**WHAT YOU SHOULD DO:**
Copy the data exactly, pictures aside.
* * * * * * * * *
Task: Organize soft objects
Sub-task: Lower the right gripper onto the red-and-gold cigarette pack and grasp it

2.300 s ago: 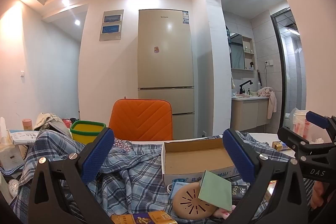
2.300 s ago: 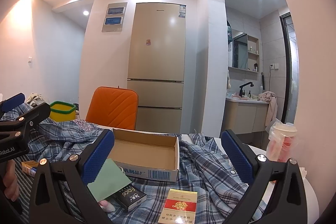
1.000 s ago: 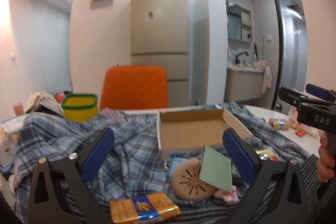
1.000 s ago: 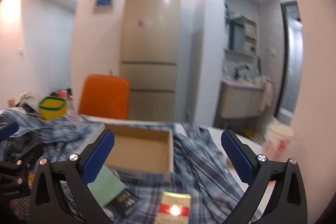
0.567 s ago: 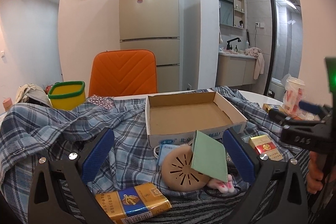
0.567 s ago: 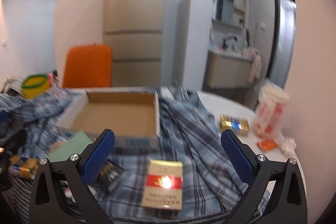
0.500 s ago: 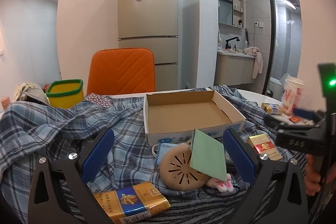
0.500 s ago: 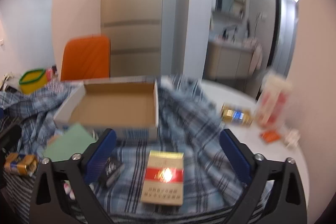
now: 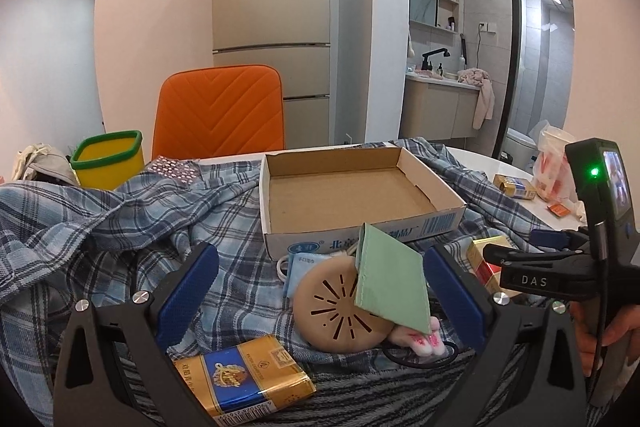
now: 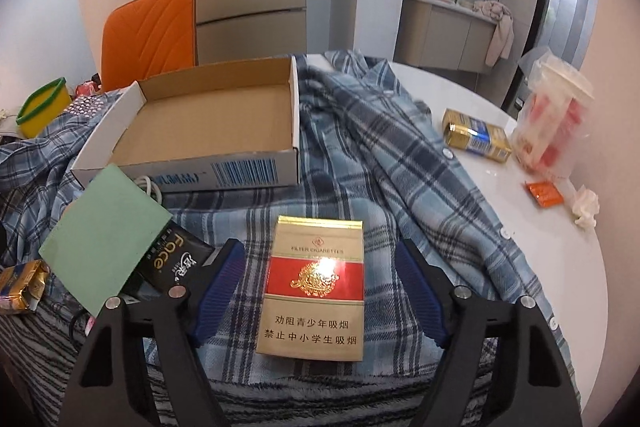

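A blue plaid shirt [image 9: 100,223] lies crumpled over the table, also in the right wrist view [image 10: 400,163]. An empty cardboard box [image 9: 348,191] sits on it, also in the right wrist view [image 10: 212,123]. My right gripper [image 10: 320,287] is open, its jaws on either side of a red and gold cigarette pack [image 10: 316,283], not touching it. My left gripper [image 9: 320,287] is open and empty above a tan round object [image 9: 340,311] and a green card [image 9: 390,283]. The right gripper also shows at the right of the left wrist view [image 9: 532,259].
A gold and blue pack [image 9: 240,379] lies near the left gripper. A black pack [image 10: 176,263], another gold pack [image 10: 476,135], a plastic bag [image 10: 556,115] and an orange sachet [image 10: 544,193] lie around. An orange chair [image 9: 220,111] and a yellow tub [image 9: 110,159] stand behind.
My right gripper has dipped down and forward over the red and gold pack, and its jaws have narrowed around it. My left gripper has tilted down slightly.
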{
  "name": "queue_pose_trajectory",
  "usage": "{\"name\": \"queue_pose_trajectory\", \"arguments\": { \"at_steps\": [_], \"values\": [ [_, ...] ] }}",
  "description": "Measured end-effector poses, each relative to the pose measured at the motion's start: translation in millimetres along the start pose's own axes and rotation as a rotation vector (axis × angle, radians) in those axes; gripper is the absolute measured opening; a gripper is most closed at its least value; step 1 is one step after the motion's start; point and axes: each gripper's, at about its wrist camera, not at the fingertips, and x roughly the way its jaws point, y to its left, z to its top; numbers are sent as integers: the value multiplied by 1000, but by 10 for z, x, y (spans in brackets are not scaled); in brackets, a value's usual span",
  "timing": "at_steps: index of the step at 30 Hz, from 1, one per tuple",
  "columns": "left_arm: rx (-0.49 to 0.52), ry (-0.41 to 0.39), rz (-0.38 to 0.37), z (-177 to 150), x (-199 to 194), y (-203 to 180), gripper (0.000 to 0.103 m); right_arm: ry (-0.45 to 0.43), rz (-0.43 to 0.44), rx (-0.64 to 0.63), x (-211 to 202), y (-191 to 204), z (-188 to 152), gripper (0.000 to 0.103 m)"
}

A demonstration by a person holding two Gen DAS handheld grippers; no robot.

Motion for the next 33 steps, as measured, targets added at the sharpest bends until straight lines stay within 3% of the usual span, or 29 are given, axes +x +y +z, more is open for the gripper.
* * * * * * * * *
**SOLUTION TO THIS PROBLEM:**
Task: Organize soft objects
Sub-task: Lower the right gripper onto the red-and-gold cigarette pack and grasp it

2.300 s ago: 
2.300 s ago: 
1.000 s ago: 
1.000 s ago: 
0.567 s ago: 
0.567 s ago: 
0.500 s ago: 
0.500 s ago: 
now: 
now: 

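A blue plaid shirt [image 9: 100,223] lies crumpled over the table, also in the right wrist view [image 10: 400,163]. An empty cardboard box [image 9: 348,191] sits on it, also in the right wrist view [image 10: 212,123]. My right gripper [image 10: 320,287] is open, its jaws on either side of a red and gold cigarette pack [image 10: 316,283], not touching it. My left gripper [image 9: 320,287] is open and empty above a tan round object [image 9: 340,311] and a green card [image 9: 390,283]. The right gripper also shows at the right of the left wrist view [image 9: 532,259].
A gold and blue pack [image 9: 240,379] lies near the left gripper. A black pack [image 10: 176,263], another gold pack [image 10: 476,135], a plastic bag [image 10: 556,115] and an orange sachet [image 10: 544,193] lie around. An orange chair [image 9: 220,111] and a yellow tub [image 9: 110,159] stand behind.
My right gripper has dipped down and forward over the red and gold pack, and its jaws have narrowed around it. My left gripper has tilted down slightly.
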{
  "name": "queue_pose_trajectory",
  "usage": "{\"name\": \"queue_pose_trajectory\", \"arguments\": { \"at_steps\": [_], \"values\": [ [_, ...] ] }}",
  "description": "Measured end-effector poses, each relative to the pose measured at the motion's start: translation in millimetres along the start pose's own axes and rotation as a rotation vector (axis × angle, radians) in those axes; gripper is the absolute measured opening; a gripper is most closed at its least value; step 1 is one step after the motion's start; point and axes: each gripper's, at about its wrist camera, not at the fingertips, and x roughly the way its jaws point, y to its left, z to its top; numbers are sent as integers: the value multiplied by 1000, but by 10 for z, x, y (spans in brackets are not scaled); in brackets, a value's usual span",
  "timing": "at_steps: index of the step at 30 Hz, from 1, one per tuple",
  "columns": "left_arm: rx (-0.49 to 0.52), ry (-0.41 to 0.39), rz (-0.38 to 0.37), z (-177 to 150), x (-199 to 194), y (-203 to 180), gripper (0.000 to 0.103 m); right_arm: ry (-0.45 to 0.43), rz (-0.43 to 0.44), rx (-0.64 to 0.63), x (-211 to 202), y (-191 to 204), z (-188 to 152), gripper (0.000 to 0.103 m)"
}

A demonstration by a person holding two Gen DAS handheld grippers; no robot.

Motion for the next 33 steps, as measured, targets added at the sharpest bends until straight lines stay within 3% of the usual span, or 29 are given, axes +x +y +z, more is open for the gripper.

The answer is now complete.